Wednesday, September 28, 2005

Cindy Sheehan and Company:
The left needs a smaller tent

Cindy Sheehan serves as a daily reminder of the left's inability to find guidance or choose its friends wisely. She met today with John McCain. Apparently they exchanged viewpoints, after which which McCain said of Sheehan: "She's entitled to her opinion," and "We just have fundamental disagreements." Sheehan then called one of our nation's most popular and respected leaders a "warmonger." The Democrat leadership may now be wishing the Secret Service had run her over back in Crawford. If there's a way she can do more damage to her cause, it will take some effort. Perhaps she could fly to Damascus and publicly kiss the ass of the tyrant behind the "insurgency" that killed her son. That's what George Galloway did.

As Sheehan completes her transformation from grieving mother to pathetic media tool, the Democrats have wisely opted to cut her loose. Hillary Clinton and John Kerry declined to attend last weekend's anti-war rally in Washington, D.C.--a decision that apparently woke the pacifists up to the fact that they have no useful friends in the party and no chance of having anyone to vote for in 2008 unless they learn to give war a chance. Sheehan's hammy behavior before the cameras, combined with her deepening addiction to the spotlight, has put off so many that her blather elicits more derision than applause even over at Huffpo. (One of the few positive comments in response to her latest post came from a member of the "Guns and Dope Party," whose web site is either dull satire or frighteningly wacko anarchism.) Her anti-Israel rant and lame attempts at denial made her fatally toxic to moderate Democrats.
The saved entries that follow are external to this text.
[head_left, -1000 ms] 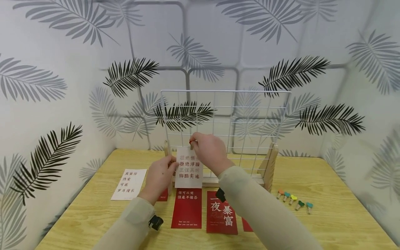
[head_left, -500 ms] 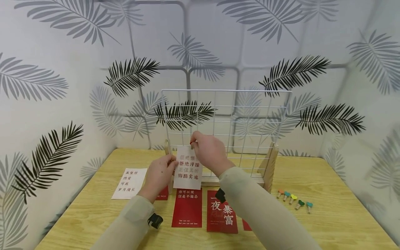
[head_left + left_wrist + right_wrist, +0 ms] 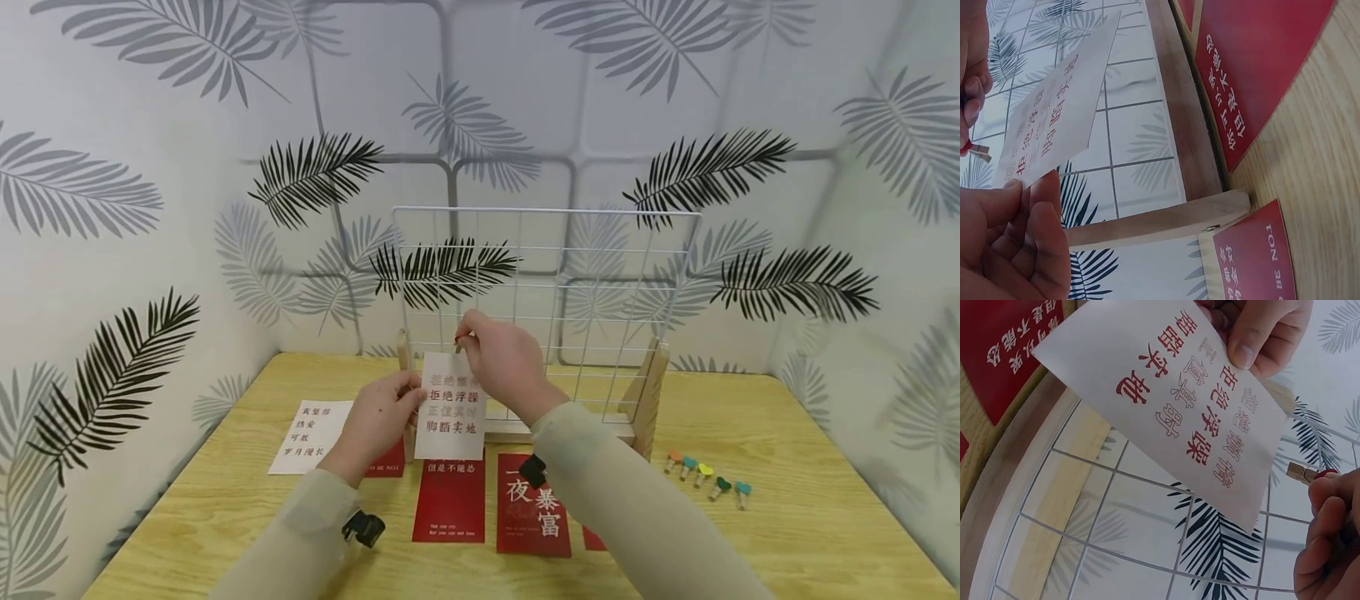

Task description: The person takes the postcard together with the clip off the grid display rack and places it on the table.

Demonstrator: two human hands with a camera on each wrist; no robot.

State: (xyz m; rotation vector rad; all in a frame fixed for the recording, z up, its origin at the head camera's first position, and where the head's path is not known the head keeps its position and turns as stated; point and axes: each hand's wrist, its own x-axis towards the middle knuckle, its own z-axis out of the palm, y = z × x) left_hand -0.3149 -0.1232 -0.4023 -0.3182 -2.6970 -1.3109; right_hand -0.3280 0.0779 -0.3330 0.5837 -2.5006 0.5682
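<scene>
My left hand pinches the left edge of a white card printed with red and outlined characters. The card is held up in front of a white wire grid rack. Close to the card's top edge, my right hand pinches a small wooden clothespin with a red top. In the right wrist view its jaws are apart from the card. Below the held card, a red card lies on the table, its upper end partly covered in the head view.
Another white card lies left on the wooden table. More red cards, one in front of the rack, lie nearby. Several clothespins with coloured tops sit on the right. A wooden foot supports the rack's right side.
The white card has come slightly lower, and its bottom edge covers more of the red card beneath. My left hand has shifted slightly left; my right hand stays near the card's top.
</scene>
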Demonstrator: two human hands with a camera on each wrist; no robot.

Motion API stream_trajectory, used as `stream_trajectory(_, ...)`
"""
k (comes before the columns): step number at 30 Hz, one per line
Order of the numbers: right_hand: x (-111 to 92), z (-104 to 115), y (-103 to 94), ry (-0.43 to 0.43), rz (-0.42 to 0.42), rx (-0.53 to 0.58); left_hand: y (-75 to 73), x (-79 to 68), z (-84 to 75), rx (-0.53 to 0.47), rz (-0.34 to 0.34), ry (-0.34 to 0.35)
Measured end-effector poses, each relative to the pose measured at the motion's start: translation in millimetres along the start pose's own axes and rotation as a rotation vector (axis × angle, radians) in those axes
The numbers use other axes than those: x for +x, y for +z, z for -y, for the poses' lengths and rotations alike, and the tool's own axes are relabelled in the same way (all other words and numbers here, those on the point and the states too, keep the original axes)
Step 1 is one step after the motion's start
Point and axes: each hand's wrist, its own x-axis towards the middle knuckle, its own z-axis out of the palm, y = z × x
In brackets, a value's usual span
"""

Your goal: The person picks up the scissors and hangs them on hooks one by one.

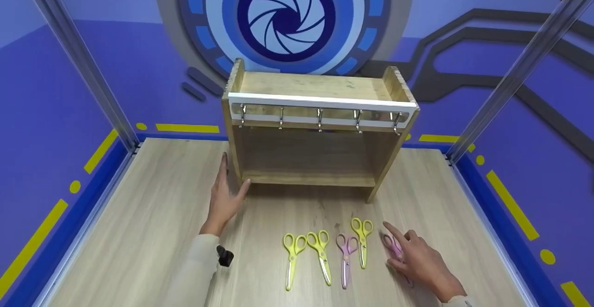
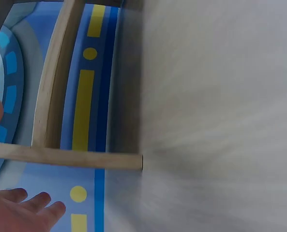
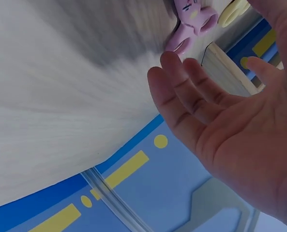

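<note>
My left hand (image 1: 223,205) is spread beside the lower left side panel of a wooden shelf rack (image 1: 308,179), its thumb near the front bottom edge. In the left wrist view, its fingers (image 2: 49,215) extend next to the panel. My right hand (image 1: 421,261) hovers over pink-purple scissors (image 1: 392,243), covering part of them, with nothing gripped. Its fingers (image 3: 174,99) are loosely bent in the right wrist view. Left of that hand lie yellow scissors (image 1: 363,239), another pink-purple pair (image 1: 346,256) and two more yellow pairs, all handles toward the rack.
A white rail (image 1: 320,99) with several metal hooks (image 1: 319,120) runs across the rack's upper front. Blue printed walls (image 1: 139,75) and metal corner posts (image 1: 88,61) enclose the wood-look table (image 1: 153,195). A small black object (image 1: 225,256) sits at the left wrist.
</note>
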Motion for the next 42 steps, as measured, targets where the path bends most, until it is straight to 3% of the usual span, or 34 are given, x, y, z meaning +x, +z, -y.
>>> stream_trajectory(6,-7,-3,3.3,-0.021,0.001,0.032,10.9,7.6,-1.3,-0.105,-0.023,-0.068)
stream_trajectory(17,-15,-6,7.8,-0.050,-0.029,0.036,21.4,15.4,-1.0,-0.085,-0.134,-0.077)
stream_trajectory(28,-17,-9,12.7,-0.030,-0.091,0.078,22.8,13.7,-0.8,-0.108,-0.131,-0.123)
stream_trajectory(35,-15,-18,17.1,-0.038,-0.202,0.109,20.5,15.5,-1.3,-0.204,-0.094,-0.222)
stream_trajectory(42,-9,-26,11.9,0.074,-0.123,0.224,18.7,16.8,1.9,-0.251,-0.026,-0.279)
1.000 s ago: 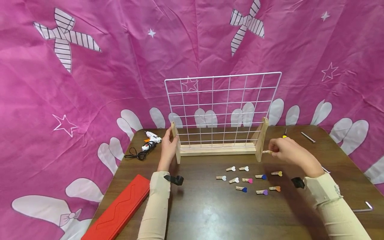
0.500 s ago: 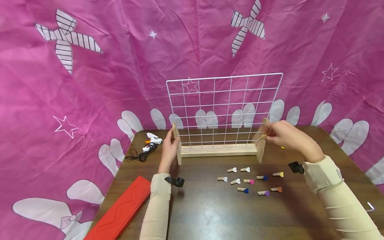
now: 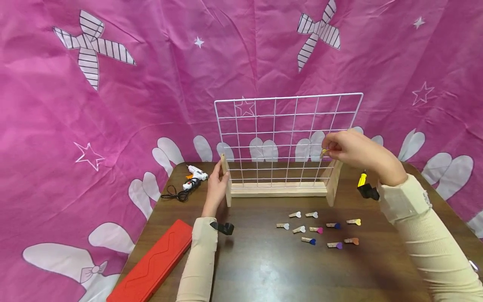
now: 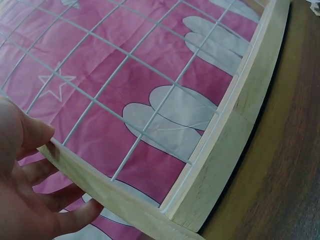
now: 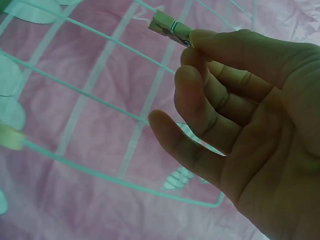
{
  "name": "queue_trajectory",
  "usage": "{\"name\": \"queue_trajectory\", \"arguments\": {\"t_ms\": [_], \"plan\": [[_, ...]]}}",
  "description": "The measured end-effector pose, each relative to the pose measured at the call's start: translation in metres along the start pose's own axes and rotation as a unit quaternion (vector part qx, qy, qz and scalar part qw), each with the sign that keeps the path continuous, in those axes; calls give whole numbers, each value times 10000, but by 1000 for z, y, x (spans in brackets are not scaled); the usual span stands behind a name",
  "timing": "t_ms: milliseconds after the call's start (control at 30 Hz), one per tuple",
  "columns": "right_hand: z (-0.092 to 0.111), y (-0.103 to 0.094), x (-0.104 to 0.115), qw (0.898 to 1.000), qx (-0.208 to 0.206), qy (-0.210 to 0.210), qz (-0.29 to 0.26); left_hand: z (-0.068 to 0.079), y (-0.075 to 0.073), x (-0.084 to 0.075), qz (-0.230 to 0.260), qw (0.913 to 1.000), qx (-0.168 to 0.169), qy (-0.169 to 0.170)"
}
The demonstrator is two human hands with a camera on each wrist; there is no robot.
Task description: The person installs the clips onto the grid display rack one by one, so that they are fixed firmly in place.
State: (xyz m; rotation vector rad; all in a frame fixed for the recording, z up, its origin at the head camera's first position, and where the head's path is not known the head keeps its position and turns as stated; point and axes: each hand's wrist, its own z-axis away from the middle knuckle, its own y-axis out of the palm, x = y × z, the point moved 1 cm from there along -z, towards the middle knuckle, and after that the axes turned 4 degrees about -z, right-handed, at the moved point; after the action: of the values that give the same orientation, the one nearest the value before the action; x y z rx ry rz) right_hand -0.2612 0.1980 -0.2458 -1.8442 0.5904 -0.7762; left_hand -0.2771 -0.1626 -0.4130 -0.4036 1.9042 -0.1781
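From the right wrist alone, the clothespin (image 5: pixel 165 25) shows its spring (image 5: pixel 174 27).

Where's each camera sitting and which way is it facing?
Head: worn on the head, facing forward and down at table and grid; left hand, right hand and sleeves show.
Left wrist: worn there, facing the wooden stand and grid; left hand shows.
Right wrist: worn there, facing grid and backdrop; right hand shows.
Shared: the pinched clothespin shows in head and right wrist.

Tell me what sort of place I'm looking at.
Likely a craft workspace: it has a white plastic glue gun, small wooden heart-topped clothespins and a rectangular white wire grid.
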Motion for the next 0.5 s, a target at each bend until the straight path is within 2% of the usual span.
{"name": "queue_trajectory", "arguments": {"t_ms": [167,400,500], "plan": [[-14,-22,12,9997,-204,-92,94,0,0,-1,-12,10000,-18,75],[-37,-40,28,9982,-368,-454,96,-11,7,37,-171,9997,-191,-36],[-49,-43,34,9974,-398,-598,106,-10,9,37,-230,9995,-220,-51]]}}
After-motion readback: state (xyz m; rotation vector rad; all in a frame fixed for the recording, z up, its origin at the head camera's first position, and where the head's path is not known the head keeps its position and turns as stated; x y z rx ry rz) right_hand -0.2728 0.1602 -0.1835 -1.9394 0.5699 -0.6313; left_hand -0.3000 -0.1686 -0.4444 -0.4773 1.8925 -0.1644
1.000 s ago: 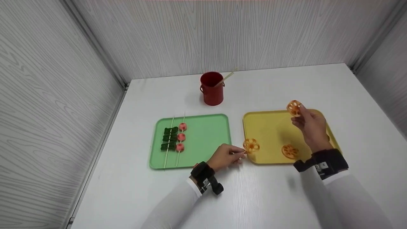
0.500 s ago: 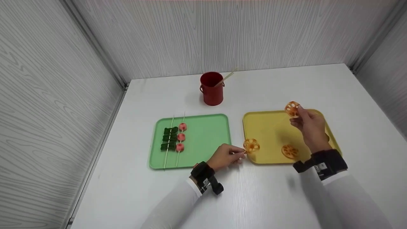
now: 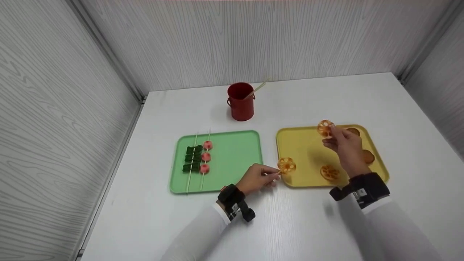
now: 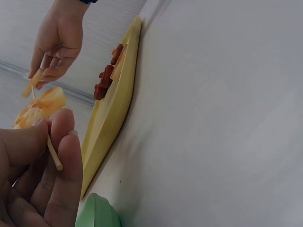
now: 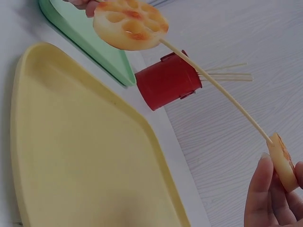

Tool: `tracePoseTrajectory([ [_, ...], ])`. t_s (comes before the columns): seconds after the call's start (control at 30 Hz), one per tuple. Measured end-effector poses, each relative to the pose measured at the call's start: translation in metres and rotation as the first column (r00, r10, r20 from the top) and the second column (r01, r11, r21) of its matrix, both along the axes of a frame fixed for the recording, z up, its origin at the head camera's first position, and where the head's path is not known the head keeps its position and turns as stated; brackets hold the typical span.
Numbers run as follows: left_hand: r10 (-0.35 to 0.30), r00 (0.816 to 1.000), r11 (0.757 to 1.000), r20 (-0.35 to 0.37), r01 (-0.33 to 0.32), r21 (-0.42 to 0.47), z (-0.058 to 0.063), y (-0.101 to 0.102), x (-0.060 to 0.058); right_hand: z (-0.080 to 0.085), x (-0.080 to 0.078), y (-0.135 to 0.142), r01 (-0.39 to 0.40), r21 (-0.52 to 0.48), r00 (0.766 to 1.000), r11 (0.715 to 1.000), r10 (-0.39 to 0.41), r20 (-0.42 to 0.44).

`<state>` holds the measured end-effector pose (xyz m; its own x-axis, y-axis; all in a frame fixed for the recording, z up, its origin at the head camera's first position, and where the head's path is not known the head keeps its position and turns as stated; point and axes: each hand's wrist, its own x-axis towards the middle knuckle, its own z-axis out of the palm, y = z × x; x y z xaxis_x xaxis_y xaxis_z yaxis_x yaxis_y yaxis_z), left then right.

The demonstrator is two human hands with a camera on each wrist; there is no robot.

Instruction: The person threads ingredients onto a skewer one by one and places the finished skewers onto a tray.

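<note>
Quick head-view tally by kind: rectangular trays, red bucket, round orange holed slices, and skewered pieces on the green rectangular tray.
Rectangular green tray: 1
Rectangular yellow tray: 1
Red bucket: 1
Round orange holed slices: 3
Dark green wavy pieces: 3
Round pink pieces: 3
Total: 12

Orange and brown on and over the yellow tray [image 3: 302, 145], greens and pink to its left.
Orange with paler rims on the first slice [image 3: 286, 165] at the yellow tray's near left corner, patterned with a ring of holes round a deeper orange centre; likewise on the second slice [image 3: 324, 128], over its far side, and the loose slice [image 3: 330, 172] inside. Pale straw on the stick [image 5: 218, 83] between the first two. Brown on the round pieces [image 3: 368, 156] along its right side. Left of it, light green on the other tray [image 3: 237, 148], dark green on the folded bits [image 3: 193, 158], pink on the balls [image 3: 206, 157]. Behind and left, plain red on the bucket [image 3: 242, 110]. Beyond, wavy grey wood grain on the wall [image 3: 297, 40].
</note>
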<state>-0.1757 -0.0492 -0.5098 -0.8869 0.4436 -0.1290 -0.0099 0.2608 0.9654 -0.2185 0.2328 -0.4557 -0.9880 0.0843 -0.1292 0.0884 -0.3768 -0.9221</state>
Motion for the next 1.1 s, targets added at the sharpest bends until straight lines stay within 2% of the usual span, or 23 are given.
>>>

And her friends didn't always made a good impression at anti-war demonstrations around the nation on Sunday: the crowds were lousy with conspiracy crackpots, muddle-headed ex-hippies arm-in-arm with Starbucks multiculturalists, and masked vulgarians being lead around by unrepentant Communists. (To see some of Cindy Sheehan's fellow travelers, check out Zombie's collection of photos from the recent rally.)

I'm not hopeful that the left in America can get its act together. Its members seem caught between paradigms they won't abandon (no war, hate Bush, hate America) and reality they won't see (Saddam was not going away on his own, Hamas is not a force for good, sometimes America is). Zombie points out a perfect example of the cognitive dissonance straining the minds of the left today: a group in San Francisco called QUIT, which is apparently a U.N.-style acronym for Queers for Palestine. They march for the creation of a Palestinian state that would undoubtedly persecute gays. Baffling. Christopher Hitchens gives us an even better example of the disconnect among the left, pointing out that Communists in Iraq are bewildered by the support American leftists are voicing for the "freedom fighters" who are trying to silence or kill them.

In an interview in early July, Salam Ali, a member of the Central Committee of the Iraqi Communist Party, addressed the betrayal of the Iraqi left by the American left. The interviewer asked him to comment on the idea that the nascent government in Iraq is a fraud and the ICP would be better off siding with the "insurgency":

Some on the Western left insist that participation in the political process is a form of collaboration and that the insurgency represents a sort of national liberation movement like that in Vietnam or the anti-apartheid movement in South Africa.

Ali's response to my question on this comparison was mixed with anger and sarcasm. "This perception has nothing to support it in the real situation in Iraq," he replies. "It doesn’t exist. It's a myth. It's dangerous as well," he added. Such a comparison is based on a lack of understanding of the specific situation in Iraq and "makes a mockery" of the national liberation movements in other countries. He suggested that these views were made by folks, however well-intentioned, without any real contacts with Iraqis on the ground.

Bear in mind that the ICP opposed the invasion and occupation, and as Communists they certainly have no love for the Bush administration. But they know a good thing when they see it (like an open and democratic political process instead of groveling before a tyrant) and they know a bad thing when they see it (like an unholy alliance between scheming Baathists and bloodthirsty jihadis). The left in America, however, just isn't listening.

A democracy dominated by a single party is not desirable from anyone's perspective (even members of that party). Meaningful debate and the existence of choice are vital to the health of such a government. If the left is to have any place in the political process, they'll have to move away from the theatrics and back into the realm of thought. Anti-Semites, loons who see politics as an opportunity to dress funny or not at all, and those who just instinctively hate America should be visibly ostracized from the Democrat Party. The Democrats need a "good left," or their identity will shrivel away--already they're losing African Americans, Latinos, and labor unions because they're so damn vague about what precisely they plan to do. To be of any use to the Democrats, that good left needs to get its bearings, get rid of the baggage, and get serious.